A life-altering accident in his family was an eye-opening experience for Peter Crain, owner of Trestle Homes, Minneapolis. Crain's younger sister Jenny was a marathon runner and Olympic hopeful — until she was struck by a car 11 years ago and suffered a traumatic brain injury that put her in a wheelchair. Pushing that chair as he took his sister to appointments and events, Crain encountered the obstacles she faced in daily life.

"There are curbs everywhere, barriers everywhere," he says. "Everything was so difficult. It was a light-bulb moment."

Jenny spent two years of intensive care in a rehab facility, and couldn't return to her former home, a three-level condo in Milwaukee. The family sold it, found a one-level condo with elevator access to the parking garage and modified the bathroom so she could use it.

But other people's homes remained problematic. Commercial buildings are required to be ADA-compliant, Crain notes. "Most residential construction lags far behind." Not everyone experiences a catastrophic accident like Crain's sister, but life takes its toll on many people as they lose mobility to aging or illness. Why, Crain wondered, aren't more homes designed and built to accommodate that?

Dream job

Crain has long been fascinated with architecture. "When I was younger I wanted to be an architect," he says. "It was my dream." But the industry was in a downturn at the time he needed to launch a career. "There were no jobs," he recalls. So he became an art teacher instead, and did renderings for architects on the side.

He taught for five years in Chicago, then moved, with his wife, to Minnesota, where he taught art and headed the art department at Eden Prairie High School.

During summers, he remodeled his own house in Edina, then started picking up other design and construction projects, which led, ultimately, to leaving education and launching his own design-build firm in 2001. "It was one of those natural progressions," he says.

Crain's art and architectural background are unusual in his industry. "Most people come up in one of the trades," he says.

After his sister's accident, Crain began exploring accessible design, or "lifetime-friendly" design, as he prefers to think of it.
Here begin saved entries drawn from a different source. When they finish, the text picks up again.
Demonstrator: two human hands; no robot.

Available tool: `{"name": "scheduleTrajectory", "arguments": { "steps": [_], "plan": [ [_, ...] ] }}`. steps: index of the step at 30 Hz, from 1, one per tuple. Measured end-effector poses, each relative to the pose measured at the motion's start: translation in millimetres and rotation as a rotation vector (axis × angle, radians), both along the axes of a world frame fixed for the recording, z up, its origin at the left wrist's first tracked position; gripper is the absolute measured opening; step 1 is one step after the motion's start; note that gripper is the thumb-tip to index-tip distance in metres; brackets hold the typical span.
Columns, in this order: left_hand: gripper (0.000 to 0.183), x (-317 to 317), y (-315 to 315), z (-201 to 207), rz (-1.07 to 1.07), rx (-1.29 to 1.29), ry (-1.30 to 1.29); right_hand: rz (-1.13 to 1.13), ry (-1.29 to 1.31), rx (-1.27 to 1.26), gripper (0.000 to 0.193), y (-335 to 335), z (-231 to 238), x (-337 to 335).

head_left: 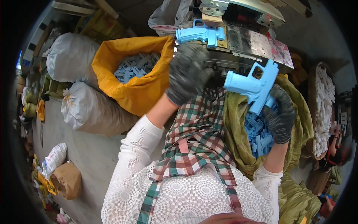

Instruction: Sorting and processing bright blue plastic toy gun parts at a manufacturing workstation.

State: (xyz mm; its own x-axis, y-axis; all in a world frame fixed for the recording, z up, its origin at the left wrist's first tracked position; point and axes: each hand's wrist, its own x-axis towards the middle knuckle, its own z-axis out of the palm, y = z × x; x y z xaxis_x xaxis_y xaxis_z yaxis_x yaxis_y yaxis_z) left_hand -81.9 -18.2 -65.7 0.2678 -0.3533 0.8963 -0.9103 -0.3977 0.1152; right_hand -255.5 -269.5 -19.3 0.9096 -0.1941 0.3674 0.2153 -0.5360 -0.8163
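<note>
A light blue plastic toy pistol (248, 84) is in my right hand (280, 115), which wears a dark glove. The fingers close on its barrel end above an olive-green sack (302, 123) of blue pieces, and its grip points left. Another light blue toy pistol (199, 34) lies on the machine's bed (248, 41), directly under the press head (213, 9). My left hand (187, 72), also dark-gloved, is just below that pistol's grip. Motion smears its fingers, so whether it touches the pistol is unclear.
An orange sack (112, 87) of pale blue-grey parts stands left of my left hand. Stuffed white sacks (93, 108) sit beyond it. At the right is a long box of white pieces (323, 108). A brown paper bag (67, 181) rests on the floor, lower left.
</note>
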Motion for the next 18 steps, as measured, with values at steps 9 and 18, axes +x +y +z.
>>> {"name": "scheduleTrajectory", "arguments": {
  "steps": [9, 18],
  "plan": [
    [0.058, 81, 21, 58, 0.384, 0.674, 0.288, 0.018, -0.051, 0.064, 0.059, 4, -2, 36],
    [0.053, 24, 116, -11, 0.616, 0.356, 0.082, 0.287, -0.096, -0.139, 0.046, 12, 6, 146]
  ]
}}
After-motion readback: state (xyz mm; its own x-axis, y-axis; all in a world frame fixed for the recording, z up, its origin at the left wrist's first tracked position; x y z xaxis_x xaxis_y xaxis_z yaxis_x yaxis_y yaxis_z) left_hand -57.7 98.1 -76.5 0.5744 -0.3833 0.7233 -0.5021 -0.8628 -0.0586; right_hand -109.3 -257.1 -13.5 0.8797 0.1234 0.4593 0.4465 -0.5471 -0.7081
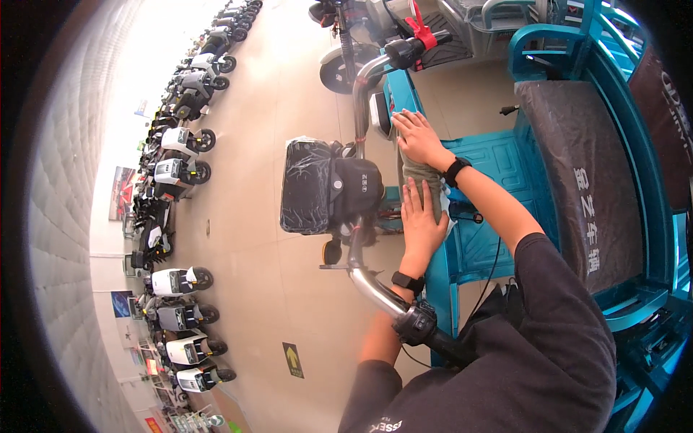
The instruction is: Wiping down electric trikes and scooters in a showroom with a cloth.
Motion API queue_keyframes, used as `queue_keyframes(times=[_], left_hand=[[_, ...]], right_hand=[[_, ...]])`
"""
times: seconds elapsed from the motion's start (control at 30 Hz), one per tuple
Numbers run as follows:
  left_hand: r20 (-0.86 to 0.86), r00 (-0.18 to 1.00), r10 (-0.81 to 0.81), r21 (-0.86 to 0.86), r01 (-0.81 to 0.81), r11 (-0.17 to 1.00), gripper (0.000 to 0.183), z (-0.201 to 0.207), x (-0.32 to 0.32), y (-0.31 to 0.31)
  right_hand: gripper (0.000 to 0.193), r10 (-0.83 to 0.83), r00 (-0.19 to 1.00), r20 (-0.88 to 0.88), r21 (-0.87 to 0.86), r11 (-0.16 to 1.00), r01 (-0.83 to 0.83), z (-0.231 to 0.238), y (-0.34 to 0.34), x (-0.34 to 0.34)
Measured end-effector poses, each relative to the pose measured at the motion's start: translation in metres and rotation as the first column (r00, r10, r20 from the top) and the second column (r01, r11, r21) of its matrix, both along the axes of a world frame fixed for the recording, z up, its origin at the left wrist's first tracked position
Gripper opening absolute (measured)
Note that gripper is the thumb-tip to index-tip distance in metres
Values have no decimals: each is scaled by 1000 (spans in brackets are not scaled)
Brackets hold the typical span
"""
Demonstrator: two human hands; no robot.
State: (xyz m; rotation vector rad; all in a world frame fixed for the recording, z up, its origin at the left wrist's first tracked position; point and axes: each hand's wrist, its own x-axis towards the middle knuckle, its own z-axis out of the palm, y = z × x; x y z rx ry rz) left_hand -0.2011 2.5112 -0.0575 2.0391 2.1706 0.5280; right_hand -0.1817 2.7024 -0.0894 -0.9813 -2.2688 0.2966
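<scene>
My left hand [422, 224] lies flat on a folded grey-green cloth [420, 172], its fingers stretched out and apart. Farther along, my right hand [421, 138] also rests palm down, with spread fingers reaching past the cloth's far end onto the top edge of the teal front panel [406, 94]. The cloth lies along this panel of a teal cargo tricycle. In front of it runs the silver handlebar [361, 108], with a plastic-wrapped black basket or box [307, 186] at its middle. My left forearm passes beneath the handlebar near the black grip [451, 350].
A teal footwell [498, 162] and a brown plastic-covered seat [585, 173] stand to the right. A red strap [421, 32] hangs on the far grip. A thin black cable [491, 278] crosses the near side. Parked scooters [177, 169] line the left wall beyond the tiled floor [253, 289].
</scene>
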Motion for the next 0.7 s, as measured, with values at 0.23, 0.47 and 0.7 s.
queue_keyframes(times=[0.23, 0.47, 0.7], left_hand=[[23, 999, 24, 24, -25, 999, 72, 1, 5, -22], [44, 999, 28, 48, -30, 998, 72, 1, 12, -54], [91, 996, 18, -7, -17, 1000, 70, 3, 17, -86]], right_hand=[[49, -12, 999, 44, -20, 1000, 13, 4, 9, -5], [49, -12, 990, 138, -1, 1000, 12, 4, 2, 1], [48, 56, 990, 132, 25, 998, -60, 7, -34, 12]])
"If a home is more lifetime-friendly, it's beneficial to whole families," he says. "People should be thinking about it. In America, we tend to build for five years." But many people stay in their homes — or would prefer to stay if they could — much longer.

"What if you raise kids, and they bounce back with grandkids, and you want to keep the house? It's better to build in features that allow you to stay there," Crain says.

It's also more cost-effective to build in accessibility from the beginning, rather than retrofit later when accessible features become needed, he adds. Crain now raises the issue with clients who are tackling larger remodeling projects. "When people say, 'We're ready to invest in our home. We think we're going to stay,' they've made a commitment," he says.

And in cases where the existing home will be difficult and costly to make accessible, Crain sometimes advises clients to consider investing in another home that's "easier to edit."

Design showcase

Last fall, Crain challenged himself to build a new lifetime-friendly design showcase — an upscale urban farmhouse in Linden Hills that was stylish, modern — and subtly packed with accessible-design features.

"We put in things that you wouldn't normally do in a spec house," Crain says. "I wanted to push some ideas out there." Those features include:

• 36-inch doorways, to accommodate a wheelchair.

• Wheel-under vanities and countertops.

• Large turnaround radiuses in areas where a wheelchair would need to pivot.

• An elevator.

• Touch faucets.

• Main-floor bedroom/bath with zero-threshhold shower equipped with fold-down seat and hand-held shower head mounted low.

• Extra-wide tub.

• Built-in bench on the stair landing.

• Even color was used to enhance accessibility. The crisp black-and-white interiors with pops of bold color were right on-trend — but also helpful for those with impaired vision trying to navigate where one surface ends and another begins.

"Contrasting colors help a lot," Crain says. "All gray or all white can look like a big blob."

Crain worked with architectural designer Charles Ainsworth and interior designer Christine Frisk of InUnison Design to create the home, which was showcased on the fall Parade of Homes as one of five Dream Homes. The house doesn't scream universal design or have the institutional aesthetic that many associate with accessibility.

"It's not like there are grab bars all over the walls," Crain says. "We wanted it to feel like a normal house." But there's backing for grab bars should they be needed in the future, he notes.

All the lifetime-friendly features added only about 2 percent to the total cost of the home, most of that spent on the elevator, Crain says. The accessible Dream Home soon found a buyer, a blended family with kids — and a visiting grandparent with chronic knee and back pain.

"They were looking for a home like this," says Crain, "but didn't know it."